Supplied material:
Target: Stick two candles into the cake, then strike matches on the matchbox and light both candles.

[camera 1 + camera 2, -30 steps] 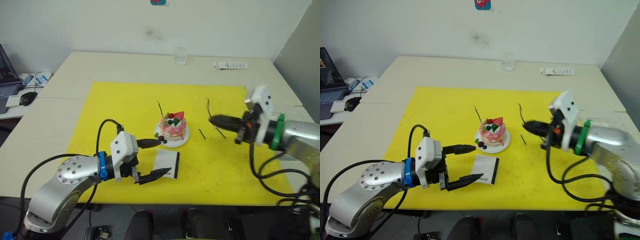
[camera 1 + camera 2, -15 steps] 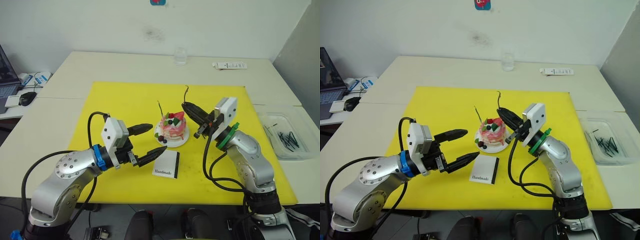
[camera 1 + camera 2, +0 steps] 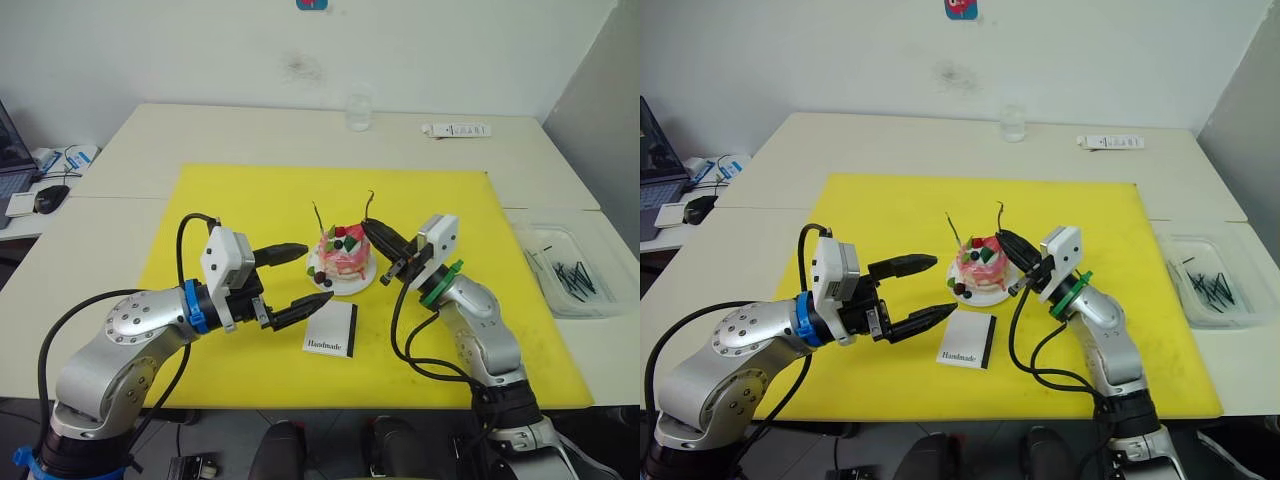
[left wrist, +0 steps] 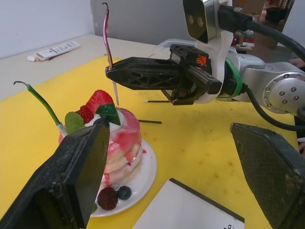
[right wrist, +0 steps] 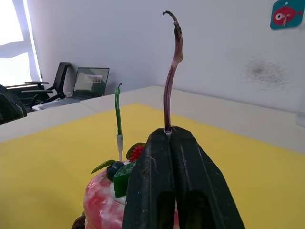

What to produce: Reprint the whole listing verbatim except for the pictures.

Exercise solution:
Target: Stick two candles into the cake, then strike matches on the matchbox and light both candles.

[camera 1 + camera 2, -30 steps] 
[camera 1 + camera 2, -15 steps] 
[camera 1 + camera 2, +0 steps] 
[left wrist, +0 steps] 
[right wrist, +0 steps] 

No further output is needed for the exercise.